Not only do this and guns going off get fed straight into exams and marked down, but is this production trying to save some schoolchildren from knowing Shakespeare portrays what many already have first-hand experience of, as well as much worse? Or worried the brilliantly alert Secretary of State for Education might ban its streaming? No Fear Shakespeare? Better we look steadily at a patriarchy that in Capulet enforces monstrous unions; and in Paris a rich man who thinks he owns a 14-year-old.

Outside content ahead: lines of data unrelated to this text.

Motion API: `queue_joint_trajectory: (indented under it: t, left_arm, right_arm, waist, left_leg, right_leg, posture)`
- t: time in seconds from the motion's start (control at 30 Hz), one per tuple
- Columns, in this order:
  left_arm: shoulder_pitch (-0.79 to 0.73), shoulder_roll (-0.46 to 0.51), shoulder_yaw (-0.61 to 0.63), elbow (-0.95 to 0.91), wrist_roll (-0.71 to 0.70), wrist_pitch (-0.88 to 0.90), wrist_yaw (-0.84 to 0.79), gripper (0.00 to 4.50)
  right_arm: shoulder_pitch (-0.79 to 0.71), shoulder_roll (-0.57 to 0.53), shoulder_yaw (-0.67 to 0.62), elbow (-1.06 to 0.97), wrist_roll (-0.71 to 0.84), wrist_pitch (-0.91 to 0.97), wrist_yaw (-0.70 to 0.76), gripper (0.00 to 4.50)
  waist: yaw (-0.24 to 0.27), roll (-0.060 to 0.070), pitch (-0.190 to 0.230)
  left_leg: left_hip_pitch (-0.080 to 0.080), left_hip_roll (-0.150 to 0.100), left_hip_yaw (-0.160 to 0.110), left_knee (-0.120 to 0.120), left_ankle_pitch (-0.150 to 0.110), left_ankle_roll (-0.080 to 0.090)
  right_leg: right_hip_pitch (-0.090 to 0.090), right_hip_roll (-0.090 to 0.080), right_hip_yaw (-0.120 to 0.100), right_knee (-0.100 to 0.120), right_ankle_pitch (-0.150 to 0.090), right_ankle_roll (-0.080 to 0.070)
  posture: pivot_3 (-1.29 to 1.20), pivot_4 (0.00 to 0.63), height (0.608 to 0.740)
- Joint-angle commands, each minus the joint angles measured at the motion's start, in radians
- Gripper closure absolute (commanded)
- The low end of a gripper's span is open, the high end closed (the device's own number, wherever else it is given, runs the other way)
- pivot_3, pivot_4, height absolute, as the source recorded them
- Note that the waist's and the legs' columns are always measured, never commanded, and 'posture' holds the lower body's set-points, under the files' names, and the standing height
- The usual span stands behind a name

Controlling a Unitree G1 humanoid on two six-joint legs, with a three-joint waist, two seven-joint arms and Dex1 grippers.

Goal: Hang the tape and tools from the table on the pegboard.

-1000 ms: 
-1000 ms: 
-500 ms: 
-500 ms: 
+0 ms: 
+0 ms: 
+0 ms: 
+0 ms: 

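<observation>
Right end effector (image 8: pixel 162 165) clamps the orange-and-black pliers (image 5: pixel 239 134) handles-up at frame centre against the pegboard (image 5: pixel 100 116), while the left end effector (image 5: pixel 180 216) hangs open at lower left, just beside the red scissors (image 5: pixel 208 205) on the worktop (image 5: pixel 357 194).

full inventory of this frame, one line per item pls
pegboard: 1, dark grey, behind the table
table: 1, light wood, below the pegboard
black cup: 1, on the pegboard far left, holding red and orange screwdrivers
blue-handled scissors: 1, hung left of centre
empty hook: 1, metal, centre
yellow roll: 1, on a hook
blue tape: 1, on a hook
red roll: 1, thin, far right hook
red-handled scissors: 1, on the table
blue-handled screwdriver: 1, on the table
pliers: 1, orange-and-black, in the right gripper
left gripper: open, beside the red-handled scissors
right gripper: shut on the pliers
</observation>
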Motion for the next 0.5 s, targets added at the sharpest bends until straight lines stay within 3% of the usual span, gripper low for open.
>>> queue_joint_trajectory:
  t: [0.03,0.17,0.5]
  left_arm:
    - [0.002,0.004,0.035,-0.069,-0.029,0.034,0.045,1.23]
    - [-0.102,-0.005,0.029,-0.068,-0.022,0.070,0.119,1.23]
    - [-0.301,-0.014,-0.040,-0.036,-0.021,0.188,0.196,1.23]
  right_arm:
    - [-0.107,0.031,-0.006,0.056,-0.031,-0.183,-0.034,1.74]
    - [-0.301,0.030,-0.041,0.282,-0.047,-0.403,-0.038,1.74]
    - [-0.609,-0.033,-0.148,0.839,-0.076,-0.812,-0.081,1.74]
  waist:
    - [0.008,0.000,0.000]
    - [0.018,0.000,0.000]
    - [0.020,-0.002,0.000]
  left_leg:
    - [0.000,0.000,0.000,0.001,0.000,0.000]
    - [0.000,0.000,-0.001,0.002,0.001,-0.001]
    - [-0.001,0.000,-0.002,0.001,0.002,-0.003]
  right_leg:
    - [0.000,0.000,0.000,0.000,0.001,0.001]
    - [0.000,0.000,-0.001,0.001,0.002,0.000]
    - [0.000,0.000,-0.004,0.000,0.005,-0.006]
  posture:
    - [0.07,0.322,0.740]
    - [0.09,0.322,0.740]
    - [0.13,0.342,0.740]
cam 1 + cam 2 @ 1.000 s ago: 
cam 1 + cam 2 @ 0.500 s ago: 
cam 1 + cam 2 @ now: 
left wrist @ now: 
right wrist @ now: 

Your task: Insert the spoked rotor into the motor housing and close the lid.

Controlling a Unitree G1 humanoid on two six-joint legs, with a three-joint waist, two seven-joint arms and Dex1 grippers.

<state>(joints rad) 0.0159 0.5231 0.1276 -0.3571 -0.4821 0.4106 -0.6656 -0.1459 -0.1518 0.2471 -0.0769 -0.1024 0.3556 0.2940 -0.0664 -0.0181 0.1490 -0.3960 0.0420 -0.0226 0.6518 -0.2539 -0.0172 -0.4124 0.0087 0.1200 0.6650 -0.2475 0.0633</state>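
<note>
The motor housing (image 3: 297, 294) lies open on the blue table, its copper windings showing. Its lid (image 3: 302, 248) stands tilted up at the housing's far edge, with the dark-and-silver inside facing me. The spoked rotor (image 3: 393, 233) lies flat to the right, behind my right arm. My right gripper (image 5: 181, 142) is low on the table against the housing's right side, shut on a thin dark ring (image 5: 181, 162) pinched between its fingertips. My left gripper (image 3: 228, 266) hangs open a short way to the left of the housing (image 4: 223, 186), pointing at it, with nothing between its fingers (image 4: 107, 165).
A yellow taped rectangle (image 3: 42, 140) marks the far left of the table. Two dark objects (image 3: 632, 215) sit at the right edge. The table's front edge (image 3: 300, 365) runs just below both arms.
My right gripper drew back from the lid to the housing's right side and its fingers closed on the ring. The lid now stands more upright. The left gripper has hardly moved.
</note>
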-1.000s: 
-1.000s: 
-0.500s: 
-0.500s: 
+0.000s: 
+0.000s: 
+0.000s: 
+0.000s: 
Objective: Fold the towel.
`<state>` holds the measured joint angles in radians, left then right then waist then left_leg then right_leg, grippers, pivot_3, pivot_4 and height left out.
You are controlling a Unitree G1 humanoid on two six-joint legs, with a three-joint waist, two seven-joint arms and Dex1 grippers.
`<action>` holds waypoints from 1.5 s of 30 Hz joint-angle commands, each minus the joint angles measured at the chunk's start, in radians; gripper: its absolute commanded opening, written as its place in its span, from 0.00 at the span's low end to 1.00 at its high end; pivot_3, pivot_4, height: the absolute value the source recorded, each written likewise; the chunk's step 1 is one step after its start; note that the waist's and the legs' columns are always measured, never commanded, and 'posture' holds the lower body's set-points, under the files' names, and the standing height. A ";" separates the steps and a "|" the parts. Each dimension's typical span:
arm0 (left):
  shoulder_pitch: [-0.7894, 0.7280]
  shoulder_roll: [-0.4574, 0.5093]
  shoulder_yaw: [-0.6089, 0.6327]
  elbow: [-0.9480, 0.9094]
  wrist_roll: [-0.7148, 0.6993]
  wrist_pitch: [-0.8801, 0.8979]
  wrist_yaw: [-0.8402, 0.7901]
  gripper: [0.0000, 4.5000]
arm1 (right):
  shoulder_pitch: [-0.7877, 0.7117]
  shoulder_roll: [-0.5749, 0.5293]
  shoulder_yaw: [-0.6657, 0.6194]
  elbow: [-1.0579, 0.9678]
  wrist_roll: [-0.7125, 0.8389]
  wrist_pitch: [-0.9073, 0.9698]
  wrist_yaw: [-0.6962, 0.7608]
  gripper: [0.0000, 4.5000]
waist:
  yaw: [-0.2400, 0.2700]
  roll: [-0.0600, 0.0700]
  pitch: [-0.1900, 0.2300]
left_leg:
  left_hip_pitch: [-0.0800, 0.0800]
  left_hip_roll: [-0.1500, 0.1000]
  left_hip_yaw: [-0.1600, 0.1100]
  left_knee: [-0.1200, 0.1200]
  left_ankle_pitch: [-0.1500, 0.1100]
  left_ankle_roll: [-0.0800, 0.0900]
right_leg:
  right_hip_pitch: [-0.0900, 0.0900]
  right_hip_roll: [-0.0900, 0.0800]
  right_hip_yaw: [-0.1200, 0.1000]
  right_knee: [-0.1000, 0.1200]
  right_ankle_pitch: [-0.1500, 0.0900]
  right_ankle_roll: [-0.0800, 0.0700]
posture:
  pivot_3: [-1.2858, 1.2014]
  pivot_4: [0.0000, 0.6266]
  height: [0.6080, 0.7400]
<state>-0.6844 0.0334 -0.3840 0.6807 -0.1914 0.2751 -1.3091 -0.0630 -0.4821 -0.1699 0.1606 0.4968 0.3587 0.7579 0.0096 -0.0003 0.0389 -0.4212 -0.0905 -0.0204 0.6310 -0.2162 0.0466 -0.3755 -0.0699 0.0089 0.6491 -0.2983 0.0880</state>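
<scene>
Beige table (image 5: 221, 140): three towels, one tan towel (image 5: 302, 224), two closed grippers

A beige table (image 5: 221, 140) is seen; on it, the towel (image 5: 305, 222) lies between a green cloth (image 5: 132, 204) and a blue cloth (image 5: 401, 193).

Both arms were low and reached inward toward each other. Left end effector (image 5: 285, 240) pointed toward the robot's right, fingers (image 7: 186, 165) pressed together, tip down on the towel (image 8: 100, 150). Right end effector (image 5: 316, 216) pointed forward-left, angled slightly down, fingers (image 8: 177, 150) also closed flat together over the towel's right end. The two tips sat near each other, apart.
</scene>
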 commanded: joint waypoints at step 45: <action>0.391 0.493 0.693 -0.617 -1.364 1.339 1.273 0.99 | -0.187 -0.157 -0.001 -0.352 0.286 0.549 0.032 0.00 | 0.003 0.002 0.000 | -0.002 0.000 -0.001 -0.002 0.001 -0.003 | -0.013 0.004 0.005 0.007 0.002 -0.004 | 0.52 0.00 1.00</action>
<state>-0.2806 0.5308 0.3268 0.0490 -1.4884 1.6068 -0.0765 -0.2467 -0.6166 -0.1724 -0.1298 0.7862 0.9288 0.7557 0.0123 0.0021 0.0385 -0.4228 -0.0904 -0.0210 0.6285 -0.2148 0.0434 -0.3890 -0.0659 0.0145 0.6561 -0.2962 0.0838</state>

Nevertheless, a fleet, upending, wholly relevant take on the Verona-ready toxicity feeding male violence and young depression, various damages and funding cuts rightly flagged. Many of us might add The Government to that list, despite the ‘if you have been affected’ projected last. Yes actually. Leading a poetry/mental health charity I’ve seen from 2010 published poets we’d mentored soon throw themselves off Beachy Head as new cuts loosened supervision and despair set in; and it’s accelerated. As Laertes said ‘The king – the king’s to blame.’ So yes it’s right to flag this and snatch Shakespeare in its service.

The biggest saver of all though is love, connection, being recognized uniquely. The loss of that’s devastating and you never feel in this production Enoch and Murrell can wring us to why they feel no way out. Triggers yes, but Shakespeare does it even better, teaching us to feel the consequences of suicide far more. We should be streaming, not giggling. Hamlet mightn’t survive without the prince, though it seems much of R&J without the lovers can. There’s so much to admire and inspire here in this exhilarating production, despite caveats. Just 15 minutes more of interaction would give this couple time to break our hearts. And maybe save a few of us.